Molecular and Cellular Biology ◽

10.1128/mcb.19.4.2828 ◽

1999 ◽

Vol 19 (4) ◽

pp. 2828-2834 ◽

Cited By ~ 82

Author(s):

Kazumi Nakagawa ◽

Yoichi Taya ◽

Katsuyuki Tamai ◽

Masaru Yamaizumi

Keyword(s):

Heat Shock ◽

Ataxia Telangiectasia ◽

Xeroderma Pigmentosum ◽

P53 Protein ◽

Double Strand Breaks ◽

Nuclear Accumulation ◽

Dna Double Strand Breaks ◽

Strand Breaks ◽

Absolute Requirement ◽

Primary Fibroblasts

ABSTRACT Microinjection of the restriction endonuclease HaeIII, which causes DNA double-strand breaks with blunt ends, induces nuclear accumulation of p53 protein in normal and xeroderma pigmentosum (XP) primary fibroblasts. In contrast, this induction of p53 accumulation is not observed in ataxia telangiectasia (AT) fibroblasts. HaeIII-induced p53 protein in normal fibroblasts is phosphorylated at serine 15, as determined by immunostaining with an antibody specific for phosphorylated serine 15 of p53. This phosphorylation correlates well with p53 accumulation. Treatment with lactacystin (an inhibitor of the proteasome) or heat shock leads to similar levels of p53 accumulation in normal and AT fibroblasts, but the p53 protein lacks a phosphorylated serine 15. Following microinjection of HaeIII into lactacystin-treated normal fibroblasts, lactacystin-induced p53 protein is phosphorylated at serine 15 and stabilized even in the presence of cycloheximide.

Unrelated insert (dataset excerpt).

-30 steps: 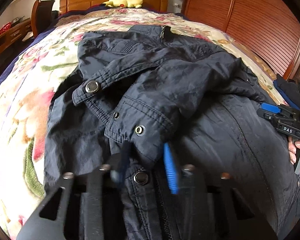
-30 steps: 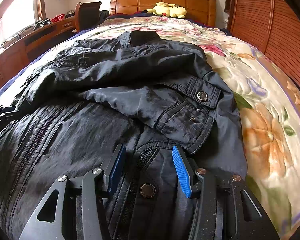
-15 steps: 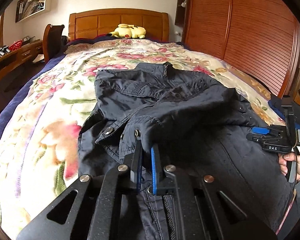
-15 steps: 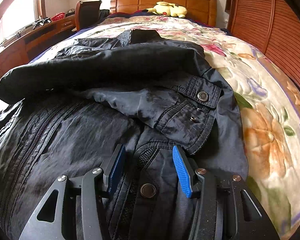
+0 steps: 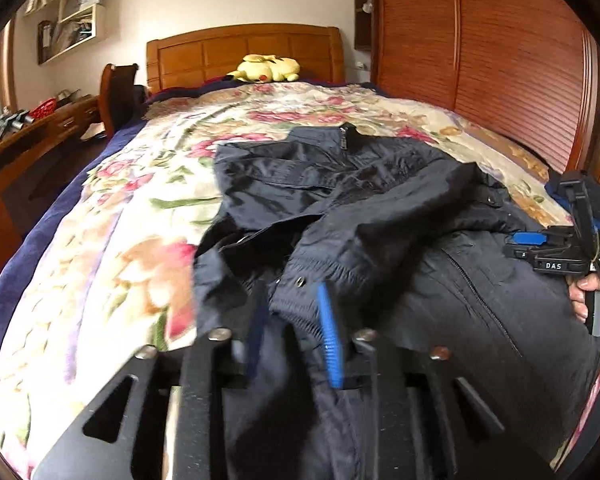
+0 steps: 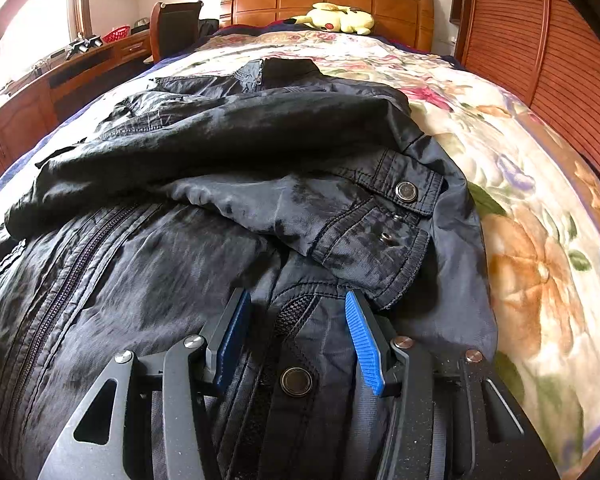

However, neither stabilization nor phosphorylation at serine 15 is observed in AT fibroblasts under the same conditions. These results indicate the significance of serine 15 phosphorylation for p53 stabilization after DNA double-strand breaks and an absolute requirement for ATM in this phosphorylation process.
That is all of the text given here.